### Exercise goal
For the material that follows, return exactly the lines from the one with "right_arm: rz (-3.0" through the one with "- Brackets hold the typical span", both ends included.

### Records provided
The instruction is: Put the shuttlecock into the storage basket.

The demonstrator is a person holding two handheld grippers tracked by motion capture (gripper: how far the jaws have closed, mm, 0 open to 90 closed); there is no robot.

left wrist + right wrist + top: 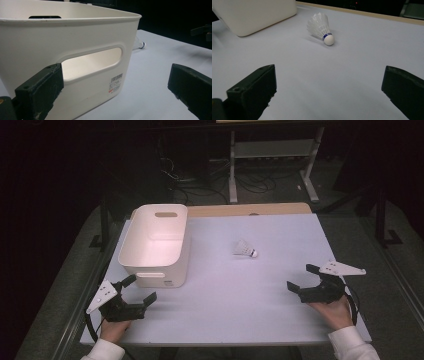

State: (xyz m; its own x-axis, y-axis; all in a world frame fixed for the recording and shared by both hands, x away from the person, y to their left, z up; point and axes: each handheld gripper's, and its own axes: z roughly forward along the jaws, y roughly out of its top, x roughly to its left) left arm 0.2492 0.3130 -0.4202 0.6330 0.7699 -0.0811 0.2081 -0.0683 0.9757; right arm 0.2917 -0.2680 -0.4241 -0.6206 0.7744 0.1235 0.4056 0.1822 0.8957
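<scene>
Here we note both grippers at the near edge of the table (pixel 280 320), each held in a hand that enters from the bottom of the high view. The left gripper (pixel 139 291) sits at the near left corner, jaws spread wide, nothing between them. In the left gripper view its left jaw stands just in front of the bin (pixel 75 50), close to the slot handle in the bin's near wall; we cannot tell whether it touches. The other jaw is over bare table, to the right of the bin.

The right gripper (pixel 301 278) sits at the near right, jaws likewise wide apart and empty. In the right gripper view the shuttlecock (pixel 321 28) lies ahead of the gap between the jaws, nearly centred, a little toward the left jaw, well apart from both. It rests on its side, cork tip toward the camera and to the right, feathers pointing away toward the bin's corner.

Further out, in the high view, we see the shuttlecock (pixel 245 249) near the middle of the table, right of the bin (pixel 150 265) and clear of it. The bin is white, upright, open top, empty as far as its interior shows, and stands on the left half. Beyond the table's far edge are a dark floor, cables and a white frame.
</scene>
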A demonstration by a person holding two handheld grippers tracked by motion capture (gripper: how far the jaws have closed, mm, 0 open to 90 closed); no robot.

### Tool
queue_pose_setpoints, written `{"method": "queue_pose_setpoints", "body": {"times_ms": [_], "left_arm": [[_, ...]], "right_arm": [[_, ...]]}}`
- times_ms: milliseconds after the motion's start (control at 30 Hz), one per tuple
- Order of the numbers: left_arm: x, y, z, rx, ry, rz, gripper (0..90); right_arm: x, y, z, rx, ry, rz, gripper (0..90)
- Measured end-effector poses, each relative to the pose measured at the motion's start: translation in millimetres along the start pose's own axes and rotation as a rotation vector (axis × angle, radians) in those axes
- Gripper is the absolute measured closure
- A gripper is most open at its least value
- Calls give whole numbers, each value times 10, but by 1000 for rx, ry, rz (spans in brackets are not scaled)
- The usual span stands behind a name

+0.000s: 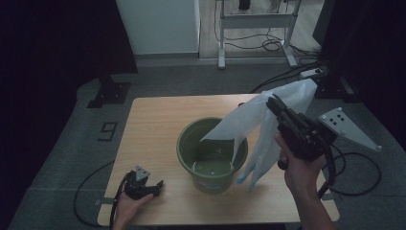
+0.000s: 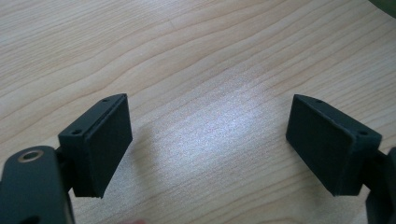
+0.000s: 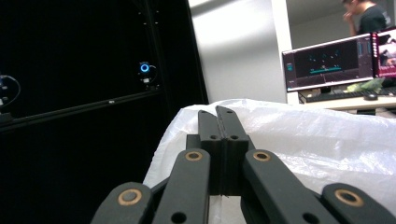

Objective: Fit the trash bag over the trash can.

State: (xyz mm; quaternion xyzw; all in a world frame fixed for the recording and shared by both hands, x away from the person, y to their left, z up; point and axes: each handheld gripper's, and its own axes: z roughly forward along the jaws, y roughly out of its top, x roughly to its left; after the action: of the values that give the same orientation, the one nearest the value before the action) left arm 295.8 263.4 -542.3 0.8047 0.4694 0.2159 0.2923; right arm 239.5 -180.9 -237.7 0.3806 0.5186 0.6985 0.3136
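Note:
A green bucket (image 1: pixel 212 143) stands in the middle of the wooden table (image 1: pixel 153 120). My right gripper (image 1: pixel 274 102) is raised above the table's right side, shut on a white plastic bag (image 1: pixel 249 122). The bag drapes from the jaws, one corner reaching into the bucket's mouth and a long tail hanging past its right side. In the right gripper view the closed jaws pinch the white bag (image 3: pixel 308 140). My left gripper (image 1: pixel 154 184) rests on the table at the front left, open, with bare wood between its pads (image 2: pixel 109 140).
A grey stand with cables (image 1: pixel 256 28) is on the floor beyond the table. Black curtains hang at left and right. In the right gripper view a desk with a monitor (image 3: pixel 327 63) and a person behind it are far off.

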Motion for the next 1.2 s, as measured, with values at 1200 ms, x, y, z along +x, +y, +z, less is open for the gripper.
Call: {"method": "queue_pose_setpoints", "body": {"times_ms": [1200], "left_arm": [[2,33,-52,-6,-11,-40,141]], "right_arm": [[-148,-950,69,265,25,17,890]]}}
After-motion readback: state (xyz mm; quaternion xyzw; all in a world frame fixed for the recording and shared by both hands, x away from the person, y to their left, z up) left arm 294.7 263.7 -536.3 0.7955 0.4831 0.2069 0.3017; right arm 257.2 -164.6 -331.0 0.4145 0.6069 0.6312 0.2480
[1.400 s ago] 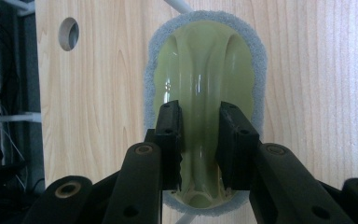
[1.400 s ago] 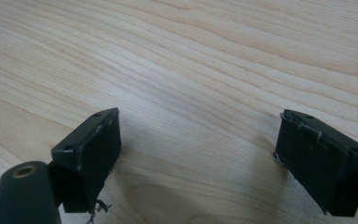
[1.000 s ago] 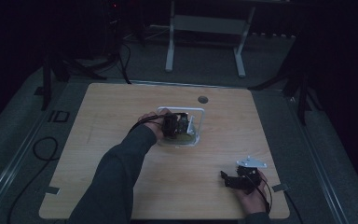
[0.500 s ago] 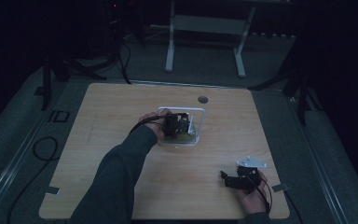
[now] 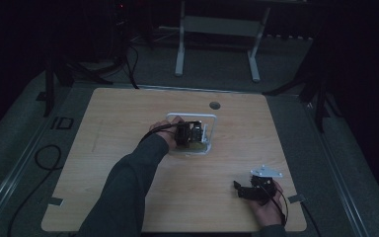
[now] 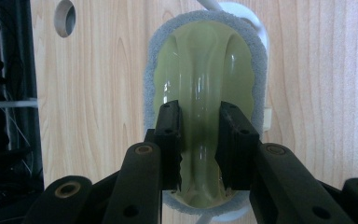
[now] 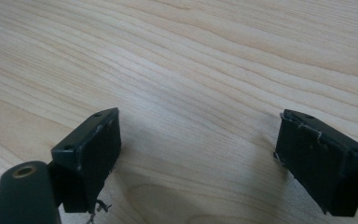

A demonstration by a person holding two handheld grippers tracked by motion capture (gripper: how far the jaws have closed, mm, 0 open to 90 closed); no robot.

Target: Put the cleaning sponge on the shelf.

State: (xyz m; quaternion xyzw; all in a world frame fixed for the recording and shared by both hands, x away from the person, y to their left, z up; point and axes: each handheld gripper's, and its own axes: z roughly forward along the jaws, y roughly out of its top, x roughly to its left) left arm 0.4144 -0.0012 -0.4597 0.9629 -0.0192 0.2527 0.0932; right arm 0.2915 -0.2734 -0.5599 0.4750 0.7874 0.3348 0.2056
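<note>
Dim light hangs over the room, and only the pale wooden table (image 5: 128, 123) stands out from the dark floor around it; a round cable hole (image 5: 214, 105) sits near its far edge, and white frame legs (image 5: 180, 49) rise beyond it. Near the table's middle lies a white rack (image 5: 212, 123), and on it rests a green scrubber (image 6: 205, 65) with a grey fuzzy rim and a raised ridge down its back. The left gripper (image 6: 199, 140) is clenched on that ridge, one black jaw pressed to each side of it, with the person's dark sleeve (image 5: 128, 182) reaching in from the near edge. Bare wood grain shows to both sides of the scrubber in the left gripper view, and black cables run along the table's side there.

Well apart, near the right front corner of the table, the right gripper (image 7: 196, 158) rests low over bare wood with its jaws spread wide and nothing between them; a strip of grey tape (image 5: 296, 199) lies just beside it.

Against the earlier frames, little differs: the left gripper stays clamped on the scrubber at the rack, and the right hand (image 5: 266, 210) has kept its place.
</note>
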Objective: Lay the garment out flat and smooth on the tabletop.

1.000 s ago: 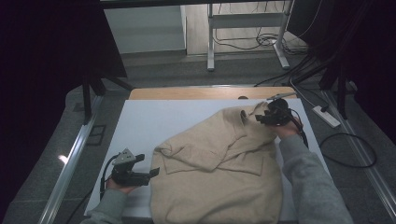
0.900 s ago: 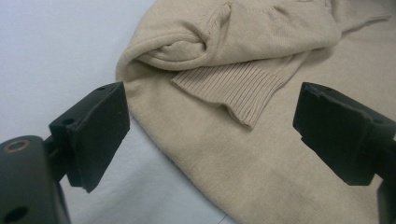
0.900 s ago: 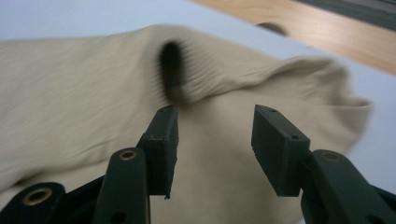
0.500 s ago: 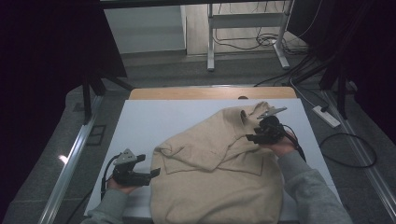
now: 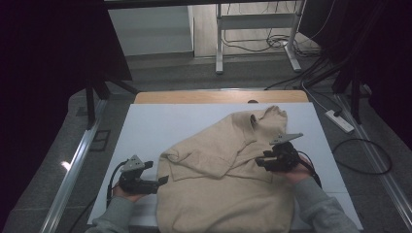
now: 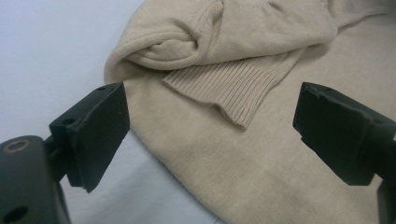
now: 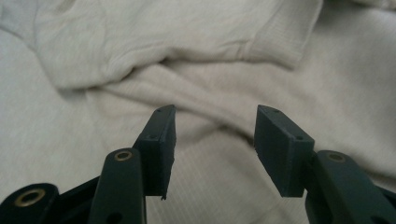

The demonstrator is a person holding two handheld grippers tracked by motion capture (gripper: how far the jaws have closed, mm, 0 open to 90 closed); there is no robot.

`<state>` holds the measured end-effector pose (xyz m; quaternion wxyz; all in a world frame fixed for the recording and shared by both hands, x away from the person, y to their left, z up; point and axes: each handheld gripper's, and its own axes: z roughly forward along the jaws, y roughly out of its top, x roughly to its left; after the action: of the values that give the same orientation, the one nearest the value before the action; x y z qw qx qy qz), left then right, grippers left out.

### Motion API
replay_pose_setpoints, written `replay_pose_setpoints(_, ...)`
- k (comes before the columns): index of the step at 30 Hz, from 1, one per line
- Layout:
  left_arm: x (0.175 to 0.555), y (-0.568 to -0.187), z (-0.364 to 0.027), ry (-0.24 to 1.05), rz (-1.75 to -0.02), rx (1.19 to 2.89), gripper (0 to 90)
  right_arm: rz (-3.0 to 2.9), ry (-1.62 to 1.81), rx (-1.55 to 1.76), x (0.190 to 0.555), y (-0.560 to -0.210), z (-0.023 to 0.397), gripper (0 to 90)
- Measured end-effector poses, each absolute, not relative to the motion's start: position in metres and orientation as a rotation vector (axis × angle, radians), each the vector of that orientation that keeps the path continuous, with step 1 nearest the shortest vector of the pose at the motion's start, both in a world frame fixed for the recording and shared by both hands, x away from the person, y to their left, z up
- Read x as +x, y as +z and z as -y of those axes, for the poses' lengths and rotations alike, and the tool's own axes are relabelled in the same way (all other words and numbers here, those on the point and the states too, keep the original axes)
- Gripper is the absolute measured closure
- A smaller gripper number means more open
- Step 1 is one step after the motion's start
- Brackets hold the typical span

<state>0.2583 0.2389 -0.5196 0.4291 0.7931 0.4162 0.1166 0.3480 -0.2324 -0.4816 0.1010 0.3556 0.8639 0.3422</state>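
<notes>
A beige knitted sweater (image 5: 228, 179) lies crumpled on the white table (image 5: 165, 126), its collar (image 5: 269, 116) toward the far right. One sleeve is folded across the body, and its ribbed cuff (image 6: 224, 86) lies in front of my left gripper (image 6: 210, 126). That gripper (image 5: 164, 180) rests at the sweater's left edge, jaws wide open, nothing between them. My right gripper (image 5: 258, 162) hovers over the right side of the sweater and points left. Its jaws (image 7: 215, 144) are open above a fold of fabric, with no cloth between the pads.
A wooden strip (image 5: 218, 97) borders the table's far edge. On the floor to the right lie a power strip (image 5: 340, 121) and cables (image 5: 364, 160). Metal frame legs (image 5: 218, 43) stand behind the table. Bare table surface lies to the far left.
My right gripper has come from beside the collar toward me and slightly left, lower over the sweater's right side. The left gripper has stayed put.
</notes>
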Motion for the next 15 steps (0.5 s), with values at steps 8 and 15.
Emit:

### Answer for the task
  right_arm: rz (-3.0 to 2.9), ry (-1.62 to 1.81), rx (-1.55 to 1.76), x (0.190 to 0.555), y (-0.560 to -0.210), z (-0.023 to 0.397), gripper (0 to 90)
- Measured end-effector poses, each absolute, not relative to the motion's start: position in metres and orientation as a rotation vector (axis × angle, radians), each the vector of that orientation that keeps the path continuous, with step 1 nearest the shortest vector of the pose at the motion's start, both in a world frame fixed for the recording and shared by both hands, x away from the person, y to their left, z up
- Read x as +x, y as +z and z as -y of those axes, for the poses' lengths and rotations alike, and the tool's own axes are relabelled in the same way (all other words and numbers here, those on the point and the states too, keep the original axes)
- Gripper is the absolute measured closure
- A smaller gripper number means more open
- Step 1 is one step after the motion's start
- Brackets hold the typical span

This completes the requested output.